A par da medicação, prescreve-lhe “pequenos prazeres” como esse, o de ir à horta. Na prática “receita-lhe”, numa folha A4 escrita à mão, uma rotina: pôr o despertador para as 10h, tomar a medicação a horas, almoçar, jardinar um pouco, dar um passeio a pé com o marido. Sair de casa. Mas o marido, Orlando Pisco, diz que às vezes não a deixa sair, porque sente que “é uma vergonha”, quando depois tem “de andar à procura dela” pela aldeia. Quando Gertrudes Moreira vem à porta despedir-se, de robe, há na sua rua olhares atentos que se fingem desatentos.

Ao isolamento causado pela doença junta-se, em sítios pequenos como Campinho ou São Pedro do Corval, a incompreensão.

Margarida Gião conta que numa das visitas a Catarina sentiram que o que mais precisava nesse dia era de sair de casa e, como vive sozinha, que o importante era acompanhá-la “ao café”. À saída, Catarina comentou: “Hoje, no café, trataram-me tão bem.

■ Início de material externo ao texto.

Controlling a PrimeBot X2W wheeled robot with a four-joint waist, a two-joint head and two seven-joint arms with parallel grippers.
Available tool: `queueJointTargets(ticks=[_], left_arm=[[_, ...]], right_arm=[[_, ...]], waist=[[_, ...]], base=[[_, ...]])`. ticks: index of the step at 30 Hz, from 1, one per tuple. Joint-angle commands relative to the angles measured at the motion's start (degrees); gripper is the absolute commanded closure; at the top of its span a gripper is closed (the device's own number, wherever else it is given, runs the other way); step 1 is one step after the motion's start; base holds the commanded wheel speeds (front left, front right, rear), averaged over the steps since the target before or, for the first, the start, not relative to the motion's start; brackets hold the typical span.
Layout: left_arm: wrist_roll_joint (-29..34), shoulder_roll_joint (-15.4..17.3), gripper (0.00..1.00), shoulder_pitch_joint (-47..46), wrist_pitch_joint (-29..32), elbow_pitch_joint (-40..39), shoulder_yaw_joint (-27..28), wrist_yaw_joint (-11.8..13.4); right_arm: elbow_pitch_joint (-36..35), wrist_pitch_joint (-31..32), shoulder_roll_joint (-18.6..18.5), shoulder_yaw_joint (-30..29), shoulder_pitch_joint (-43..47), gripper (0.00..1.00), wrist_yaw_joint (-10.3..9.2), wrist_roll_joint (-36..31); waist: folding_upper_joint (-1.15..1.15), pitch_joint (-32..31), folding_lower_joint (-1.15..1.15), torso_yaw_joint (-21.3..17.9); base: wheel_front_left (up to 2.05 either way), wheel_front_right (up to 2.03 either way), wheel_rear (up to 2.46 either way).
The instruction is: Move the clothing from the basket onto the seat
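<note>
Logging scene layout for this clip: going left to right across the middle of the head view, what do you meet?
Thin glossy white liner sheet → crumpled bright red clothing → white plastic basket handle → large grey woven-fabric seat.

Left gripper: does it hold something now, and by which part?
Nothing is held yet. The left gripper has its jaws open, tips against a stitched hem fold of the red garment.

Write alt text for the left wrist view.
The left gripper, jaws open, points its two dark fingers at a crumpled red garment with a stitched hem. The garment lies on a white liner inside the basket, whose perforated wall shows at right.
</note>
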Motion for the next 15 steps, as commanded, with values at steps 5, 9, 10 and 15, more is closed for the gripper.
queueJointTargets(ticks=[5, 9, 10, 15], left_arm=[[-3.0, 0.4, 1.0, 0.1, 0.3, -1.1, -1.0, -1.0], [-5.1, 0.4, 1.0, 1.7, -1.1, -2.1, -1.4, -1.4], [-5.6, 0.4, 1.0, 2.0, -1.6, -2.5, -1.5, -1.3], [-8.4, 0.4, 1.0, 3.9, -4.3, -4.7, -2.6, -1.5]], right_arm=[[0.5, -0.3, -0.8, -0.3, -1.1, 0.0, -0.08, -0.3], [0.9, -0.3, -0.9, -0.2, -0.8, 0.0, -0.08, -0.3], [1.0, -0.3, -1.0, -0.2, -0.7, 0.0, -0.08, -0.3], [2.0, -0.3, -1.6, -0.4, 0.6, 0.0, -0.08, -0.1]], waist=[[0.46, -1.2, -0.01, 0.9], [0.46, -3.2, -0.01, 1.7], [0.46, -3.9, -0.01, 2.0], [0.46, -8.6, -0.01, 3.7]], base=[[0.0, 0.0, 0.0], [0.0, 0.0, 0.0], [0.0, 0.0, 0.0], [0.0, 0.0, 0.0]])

Porque será?” “Porque nós fomos com ela”, constata a enfermeira.

Quando Catarina está muito agitada, há vezes em que sai porta fora. Como acorda cedo e gosta de andar, avança, sozinha, de madrugada, pela Estrada de São Marcos, meia hora para lá, outra meia hora para cá. Na aldeia, de 900 habitantes, sabe que há quem a observe. “Para o que lhe havia de dar, andar assim às voltas, sozinha, sem ter para onde ir”, disseram-lhe.

Fazem-lhe sentir que aquelas caminhadas, e muito do que faz, é estranho. Fazem-lhe sentir que também não foi normal naquele dia ter pedido uma bicicleta emprestada para ir dar uma volta, ela que sempre teve o desgosto de não ter uma dela. “Se falo muito, é porque estou maluca, se não falo, é porque estou parva.” Por isso, passa muito tempo em casa, mesmo quando está bem. “Estou farta de comentários.”

Catarina vive numa aldeia em que não sabem o que é isso de doença bipolar. Quando lhes tenta explicar a sua doença, respondem-lhe: “Eu também sofro dos nervos.”

Confirma-se. Numa breve sondagem junto ao café da aldeia ninguém sabe o que é isso de doença bipolar. Tudo o que seja achaques da cabeça são genericamente classificados como “sofrer dos nervos”. Maria Caeiro ouviu dizer que “há 35 qualidades de nervos”, o que resulta que haja “pessoas a quem dá para chorarem dias e dias”, como ela, “outras dá para se isolarem”, “a outras dá para andar às voltas”, como Catarina, que ninguém entende, a não ser aquela gente de fora que lhe bate à porta de vez em quando, pena que seja poucas vezes.    

Notícia corrigida às 10h31, após sugestão de correcção de um leitor. O nome da localidade é Campinho e não Campinhos.